#### Problem details:
Go line by line through the entries below and copy those containing the string "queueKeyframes".

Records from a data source
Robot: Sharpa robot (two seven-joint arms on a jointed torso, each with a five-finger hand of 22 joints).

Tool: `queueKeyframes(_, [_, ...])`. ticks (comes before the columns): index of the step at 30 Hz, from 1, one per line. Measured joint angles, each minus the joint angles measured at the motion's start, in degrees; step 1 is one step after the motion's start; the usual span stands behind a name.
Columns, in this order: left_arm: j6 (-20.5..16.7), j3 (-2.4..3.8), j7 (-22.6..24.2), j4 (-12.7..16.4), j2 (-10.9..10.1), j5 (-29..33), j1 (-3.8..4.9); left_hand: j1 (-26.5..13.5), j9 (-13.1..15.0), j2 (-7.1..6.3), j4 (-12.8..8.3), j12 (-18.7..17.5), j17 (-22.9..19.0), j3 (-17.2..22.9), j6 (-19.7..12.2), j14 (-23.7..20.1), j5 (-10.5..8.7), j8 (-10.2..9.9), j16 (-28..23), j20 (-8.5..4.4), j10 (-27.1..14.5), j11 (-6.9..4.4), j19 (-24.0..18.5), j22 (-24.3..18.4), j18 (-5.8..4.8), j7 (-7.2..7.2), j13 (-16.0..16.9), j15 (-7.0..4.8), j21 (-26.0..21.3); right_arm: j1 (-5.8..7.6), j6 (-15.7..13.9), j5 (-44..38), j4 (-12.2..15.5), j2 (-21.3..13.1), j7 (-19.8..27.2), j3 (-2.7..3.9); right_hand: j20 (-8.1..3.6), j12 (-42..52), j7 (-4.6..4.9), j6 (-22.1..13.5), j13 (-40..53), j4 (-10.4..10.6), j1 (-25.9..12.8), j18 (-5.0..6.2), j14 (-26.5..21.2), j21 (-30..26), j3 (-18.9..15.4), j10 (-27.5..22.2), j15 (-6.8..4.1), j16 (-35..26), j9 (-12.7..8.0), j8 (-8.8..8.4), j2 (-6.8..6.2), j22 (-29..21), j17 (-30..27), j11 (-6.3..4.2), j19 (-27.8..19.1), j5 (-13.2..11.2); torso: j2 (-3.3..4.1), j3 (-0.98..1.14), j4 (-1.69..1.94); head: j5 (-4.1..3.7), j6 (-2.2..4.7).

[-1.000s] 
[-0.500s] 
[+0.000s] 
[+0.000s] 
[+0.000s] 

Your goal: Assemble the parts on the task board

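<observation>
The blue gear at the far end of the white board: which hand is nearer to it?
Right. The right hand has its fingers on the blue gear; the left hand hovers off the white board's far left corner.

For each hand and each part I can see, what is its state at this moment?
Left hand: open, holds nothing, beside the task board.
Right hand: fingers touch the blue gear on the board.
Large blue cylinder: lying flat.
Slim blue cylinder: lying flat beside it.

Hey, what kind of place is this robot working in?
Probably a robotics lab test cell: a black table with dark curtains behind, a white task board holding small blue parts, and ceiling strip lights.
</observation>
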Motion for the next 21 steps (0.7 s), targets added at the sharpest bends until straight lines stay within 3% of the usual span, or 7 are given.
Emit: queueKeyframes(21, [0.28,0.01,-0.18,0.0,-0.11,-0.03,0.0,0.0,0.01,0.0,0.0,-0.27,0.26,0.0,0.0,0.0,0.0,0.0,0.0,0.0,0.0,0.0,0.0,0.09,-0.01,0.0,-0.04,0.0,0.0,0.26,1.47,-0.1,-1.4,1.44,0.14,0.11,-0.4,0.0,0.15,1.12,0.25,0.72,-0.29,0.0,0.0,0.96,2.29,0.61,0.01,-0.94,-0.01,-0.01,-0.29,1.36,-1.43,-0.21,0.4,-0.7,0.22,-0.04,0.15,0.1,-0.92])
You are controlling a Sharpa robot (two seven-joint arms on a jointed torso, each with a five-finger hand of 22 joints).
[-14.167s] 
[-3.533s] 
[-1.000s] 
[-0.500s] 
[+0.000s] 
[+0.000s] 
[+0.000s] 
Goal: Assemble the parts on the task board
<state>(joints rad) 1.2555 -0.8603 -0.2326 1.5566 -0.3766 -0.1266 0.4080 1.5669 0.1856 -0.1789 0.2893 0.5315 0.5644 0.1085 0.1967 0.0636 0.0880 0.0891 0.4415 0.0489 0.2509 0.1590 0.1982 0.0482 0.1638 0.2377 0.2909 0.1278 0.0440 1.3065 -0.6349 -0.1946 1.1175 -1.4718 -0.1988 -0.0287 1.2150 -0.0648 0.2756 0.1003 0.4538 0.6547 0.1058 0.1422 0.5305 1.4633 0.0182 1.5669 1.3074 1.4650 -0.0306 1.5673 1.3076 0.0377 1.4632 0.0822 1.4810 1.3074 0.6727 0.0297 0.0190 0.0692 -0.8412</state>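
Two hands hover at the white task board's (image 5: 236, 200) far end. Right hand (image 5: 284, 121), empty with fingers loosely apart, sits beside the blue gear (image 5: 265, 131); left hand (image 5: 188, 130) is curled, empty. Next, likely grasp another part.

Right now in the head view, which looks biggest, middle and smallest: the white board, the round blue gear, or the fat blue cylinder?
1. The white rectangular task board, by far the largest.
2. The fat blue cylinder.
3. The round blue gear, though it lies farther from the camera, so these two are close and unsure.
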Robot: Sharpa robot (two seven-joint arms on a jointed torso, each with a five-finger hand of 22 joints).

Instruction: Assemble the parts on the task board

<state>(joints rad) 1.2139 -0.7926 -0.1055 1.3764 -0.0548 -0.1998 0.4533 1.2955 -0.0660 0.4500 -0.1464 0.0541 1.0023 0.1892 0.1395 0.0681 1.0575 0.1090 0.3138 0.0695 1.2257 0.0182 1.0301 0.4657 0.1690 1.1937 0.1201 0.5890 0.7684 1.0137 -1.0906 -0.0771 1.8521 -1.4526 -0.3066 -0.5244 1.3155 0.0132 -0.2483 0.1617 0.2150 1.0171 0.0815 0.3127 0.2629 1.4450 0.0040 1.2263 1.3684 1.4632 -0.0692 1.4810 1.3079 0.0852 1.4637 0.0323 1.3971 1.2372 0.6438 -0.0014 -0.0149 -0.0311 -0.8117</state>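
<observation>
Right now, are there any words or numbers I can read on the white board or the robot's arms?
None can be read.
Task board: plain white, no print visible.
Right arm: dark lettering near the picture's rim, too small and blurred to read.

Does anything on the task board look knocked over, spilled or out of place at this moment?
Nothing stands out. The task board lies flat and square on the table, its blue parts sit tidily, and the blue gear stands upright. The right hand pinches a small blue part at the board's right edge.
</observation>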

#### Task response:
Tool: `queueKeyframes(_, [_, ...])`. ticks (comes before the columns): index of the step at 30 Hz, from 1, one per line. Measured joint angles, each minus the joint angles measured at the motion's start, in degrees; step 1 is one step after the motion's start; the usual span stands behind a name.
Emit: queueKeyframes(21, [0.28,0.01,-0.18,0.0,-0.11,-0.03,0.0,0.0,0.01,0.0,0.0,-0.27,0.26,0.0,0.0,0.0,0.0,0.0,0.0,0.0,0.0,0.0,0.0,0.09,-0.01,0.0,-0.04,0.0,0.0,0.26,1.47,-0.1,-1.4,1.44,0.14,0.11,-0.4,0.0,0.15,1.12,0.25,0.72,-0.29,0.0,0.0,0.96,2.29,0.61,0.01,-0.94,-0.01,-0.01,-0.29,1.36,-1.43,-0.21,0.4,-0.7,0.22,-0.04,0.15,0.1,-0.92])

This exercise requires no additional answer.